Problem is you are using an image type to submit but testing it as if it was a submit type...

<input type="image" class="mclass" name="loginbt" id="login"  src="images/login.png">

This won't bring

$_GET['loginbt'] 

as you expect

So it is failing the test here:

if(isset($_POST['loginbt']))

The image as a button work in the sense that it submits the form. But if you need to test for a value coming from that form you could test any other element or create a hidden element with the name/value that you want to test.

<input type="hidden" name="loginbt" value="loginbt">
<input type="image" class="mclass" id="login" src="images/login.png">

For instance. This way the info won't show on your form but will be sent to the server

You should also always use a "secret", never repeated value in a hidden field to check if the POST is comming from a real form (google XSS protection).

Answer 2

Using your form code, then using

var_dump($_POST);

Shows

["loginbt_x"]=> string(1) "0" ["loginbt_y"]=> string(1) "0"

So, you can test for either of those values like so

if (isset($_POST['loginbt_x']))

and it should work.

When an image input is used to submit a form, the input names sent to the server, are an _x and _y, which refer to the position of the cursor on the image when it was clicked.

Answer 3

That's all folks, I've found the solution myself. I usually thought that the code I have written was a bit complex.

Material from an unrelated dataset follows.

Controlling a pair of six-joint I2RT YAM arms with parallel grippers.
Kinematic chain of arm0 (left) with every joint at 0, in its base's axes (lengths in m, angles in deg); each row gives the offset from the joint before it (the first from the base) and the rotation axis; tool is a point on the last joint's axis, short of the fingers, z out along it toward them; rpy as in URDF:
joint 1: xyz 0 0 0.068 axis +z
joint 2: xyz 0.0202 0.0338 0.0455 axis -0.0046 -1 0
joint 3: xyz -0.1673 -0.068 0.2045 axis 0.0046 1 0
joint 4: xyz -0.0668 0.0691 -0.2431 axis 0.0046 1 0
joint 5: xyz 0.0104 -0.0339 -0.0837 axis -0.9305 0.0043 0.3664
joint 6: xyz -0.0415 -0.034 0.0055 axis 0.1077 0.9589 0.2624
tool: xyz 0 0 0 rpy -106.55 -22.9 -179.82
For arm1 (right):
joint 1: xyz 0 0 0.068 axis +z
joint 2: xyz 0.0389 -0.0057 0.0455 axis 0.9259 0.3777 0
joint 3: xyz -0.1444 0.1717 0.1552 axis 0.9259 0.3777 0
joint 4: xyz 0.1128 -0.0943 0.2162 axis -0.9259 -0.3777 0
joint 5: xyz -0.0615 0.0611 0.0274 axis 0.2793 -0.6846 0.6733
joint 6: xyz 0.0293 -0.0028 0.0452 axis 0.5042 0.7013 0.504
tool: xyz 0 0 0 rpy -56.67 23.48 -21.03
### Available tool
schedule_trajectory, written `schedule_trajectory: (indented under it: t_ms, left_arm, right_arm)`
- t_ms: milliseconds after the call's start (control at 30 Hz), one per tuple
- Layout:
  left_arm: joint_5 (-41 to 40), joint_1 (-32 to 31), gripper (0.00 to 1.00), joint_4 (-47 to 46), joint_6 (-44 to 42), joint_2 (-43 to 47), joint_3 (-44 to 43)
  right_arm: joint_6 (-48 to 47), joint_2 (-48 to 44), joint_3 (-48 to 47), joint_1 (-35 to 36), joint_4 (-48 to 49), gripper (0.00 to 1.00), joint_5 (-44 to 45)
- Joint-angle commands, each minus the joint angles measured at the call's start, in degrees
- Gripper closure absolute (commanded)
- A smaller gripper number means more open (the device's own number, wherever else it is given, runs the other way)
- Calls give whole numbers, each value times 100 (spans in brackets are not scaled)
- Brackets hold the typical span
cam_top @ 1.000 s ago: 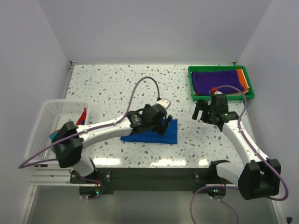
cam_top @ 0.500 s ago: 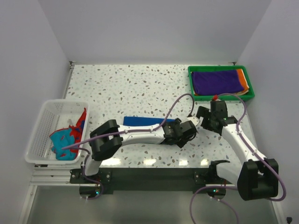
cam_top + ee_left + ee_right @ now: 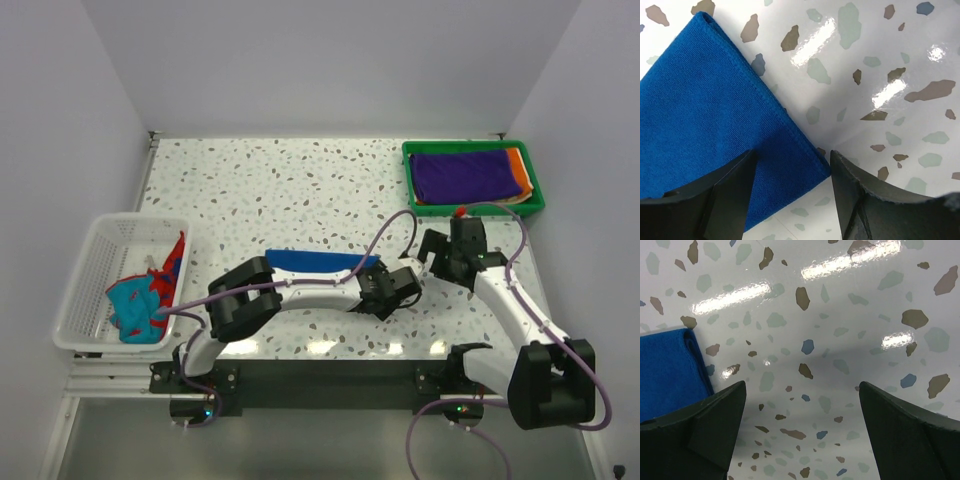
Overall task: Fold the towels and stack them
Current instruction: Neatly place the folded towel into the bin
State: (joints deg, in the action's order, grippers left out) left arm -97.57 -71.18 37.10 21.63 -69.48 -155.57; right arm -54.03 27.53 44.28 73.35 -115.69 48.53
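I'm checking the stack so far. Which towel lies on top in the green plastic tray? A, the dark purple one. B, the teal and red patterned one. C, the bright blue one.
A: the dark purple towel lies uppermost in the green plastic tray, with orange cloth peeking out at its right edge; the bright blue towel lies on the speckled table.
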Motion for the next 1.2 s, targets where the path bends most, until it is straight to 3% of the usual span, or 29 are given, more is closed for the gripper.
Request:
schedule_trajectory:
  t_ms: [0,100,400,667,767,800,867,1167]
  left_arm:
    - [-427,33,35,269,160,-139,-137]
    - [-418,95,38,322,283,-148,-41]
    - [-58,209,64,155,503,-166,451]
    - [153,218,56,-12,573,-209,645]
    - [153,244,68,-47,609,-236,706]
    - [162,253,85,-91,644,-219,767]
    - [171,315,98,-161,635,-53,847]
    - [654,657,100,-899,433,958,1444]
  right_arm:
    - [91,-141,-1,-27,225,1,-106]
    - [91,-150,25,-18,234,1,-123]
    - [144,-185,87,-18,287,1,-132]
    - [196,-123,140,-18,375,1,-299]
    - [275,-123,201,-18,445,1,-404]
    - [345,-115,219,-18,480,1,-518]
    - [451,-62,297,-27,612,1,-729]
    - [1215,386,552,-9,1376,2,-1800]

Then after some 99 failed attempts and for 100th attempt, I found the solution myself. This is how loginvalidate.php file should be

includes/loginvalidate.php

    $db = new PDO("mysql:host=localhost;dbname=xxxx","yyyy","zzzzz");
    $db->setAttribute(PDO::ATTR_ERRMODE, PDO::ERRMODE_EXCEPTION);


        $email =$_POST['eid'];
        $pass = md5($_POST['password']);            
        $sql = $db->prepare('SELECT id, email, password from users WHERE email = :email AND password = :password');
        $sql->bindParam(':email',$email);
        $sql -> bindParam(':password',$pass);
        $sql->execute();
        $result = $sql->fetchColumn();
        if($result == true)
        {
            header("Location: ../profile.php");
            exit();
        }
        else {
            echo '<script type=text/javascript>';
            echo 'alert("Username/Password is incorrect")';
            echo '</script>';
        }

ob_end_flush();

I would like to thank each and everyone here who have helped me to find the solution but the main credit finally goes to myself. :P.